Figure 4. V_H segment usage in lipogranulomas and spleen

Lipogranulomas from a TMPD-treated mouse immunized with NP-KLH were pooled at day 12 and RNA was isolated. Immunoglobulin V_H sequences were determined from lipogranulomas (n = 50) and spleen (n = 50) from the same mouse. All of the sequences recovered from lipogranulomas bore V186.2, CH10, V303, V102, or V124 vs. 62.6% of the sequences recovered from the spleen (representative of three independent experiments).

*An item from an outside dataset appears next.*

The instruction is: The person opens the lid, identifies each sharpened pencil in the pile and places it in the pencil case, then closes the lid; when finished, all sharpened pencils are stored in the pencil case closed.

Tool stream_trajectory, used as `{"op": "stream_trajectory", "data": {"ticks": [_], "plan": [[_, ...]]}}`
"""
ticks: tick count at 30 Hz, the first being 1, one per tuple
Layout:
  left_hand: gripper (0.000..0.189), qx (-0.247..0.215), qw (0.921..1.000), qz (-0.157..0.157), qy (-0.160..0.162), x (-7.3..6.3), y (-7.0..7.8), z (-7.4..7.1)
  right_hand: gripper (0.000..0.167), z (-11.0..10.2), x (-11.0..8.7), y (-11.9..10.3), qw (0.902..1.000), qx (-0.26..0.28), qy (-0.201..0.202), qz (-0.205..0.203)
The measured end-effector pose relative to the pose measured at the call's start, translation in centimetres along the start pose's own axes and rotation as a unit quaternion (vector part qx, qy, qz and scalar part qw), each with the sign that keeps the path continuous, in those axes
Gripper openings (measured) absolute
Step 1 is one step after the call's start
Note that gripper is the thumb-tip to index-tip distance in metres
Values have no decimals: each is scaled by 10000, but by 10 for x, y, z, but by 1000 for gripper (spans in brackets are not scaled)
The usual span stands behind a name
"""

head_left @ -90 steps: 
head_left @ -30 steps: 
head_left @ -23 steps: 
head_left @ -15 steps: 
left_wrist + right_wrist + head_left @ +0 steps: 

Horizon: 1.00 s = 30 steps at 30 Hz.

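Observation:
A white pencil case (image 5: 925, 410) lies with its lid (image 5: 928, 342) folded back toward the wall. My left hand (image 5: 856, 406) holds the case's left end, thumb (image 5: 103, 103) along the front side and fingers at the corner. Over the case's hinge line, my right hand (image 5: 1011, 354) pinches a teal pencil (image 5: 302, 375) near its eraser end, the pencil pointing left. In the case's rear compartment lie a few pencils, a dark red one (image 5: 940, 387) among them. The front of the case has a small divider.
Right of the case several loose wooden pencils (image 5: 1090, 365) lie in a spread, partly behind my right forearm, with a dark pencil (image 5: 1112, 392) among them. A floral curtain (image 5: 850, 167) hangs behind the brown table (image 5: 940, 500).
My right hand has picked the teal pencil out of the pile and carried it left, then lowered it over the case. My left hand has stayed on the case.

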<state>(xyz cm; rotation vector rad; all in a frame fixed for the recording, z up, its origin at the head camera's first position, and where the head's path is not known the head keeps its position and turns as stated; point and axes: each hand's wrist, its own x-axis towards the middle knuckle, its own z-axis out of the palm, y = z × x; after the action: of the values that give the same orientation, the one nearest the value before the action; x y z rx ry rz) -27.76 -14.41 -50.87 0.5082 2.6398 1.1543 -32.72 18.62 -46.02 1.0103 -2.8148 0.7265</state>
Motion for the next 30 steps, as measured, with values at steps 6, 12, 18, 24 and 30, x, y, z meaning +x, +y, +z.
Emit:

Figure 5. Oligoclonal V_H sequences from lipogranulomas of immunized mice

Heavy chain sequences are shown from spleen and lipogranulomas of two mice immunized with NP-KLH (day 12) and two pre-immune (not immunized) mice. V-D-J sequences were amplified from cDNA by PCR and sequenced to determine V_H, D, and J_H usage. Boxed sequences utilize V_H sequences associated with anti-NP reactivity. Related sequences are shown in the same format.

Figure 6. CDR1 and CDR2 sequences from H-chains isolated from lipogranulomas

Sequences of H-chains from Mouse #1, lipogranuloma 2 (V303-DSP2.9-JH1) and Mouse #2, Lipogranuloma 1 (V303-DSP2.8-JH4) are aligned. Somatic mutations are indicated. Replacement mutations capitalized, silent mutations lower case.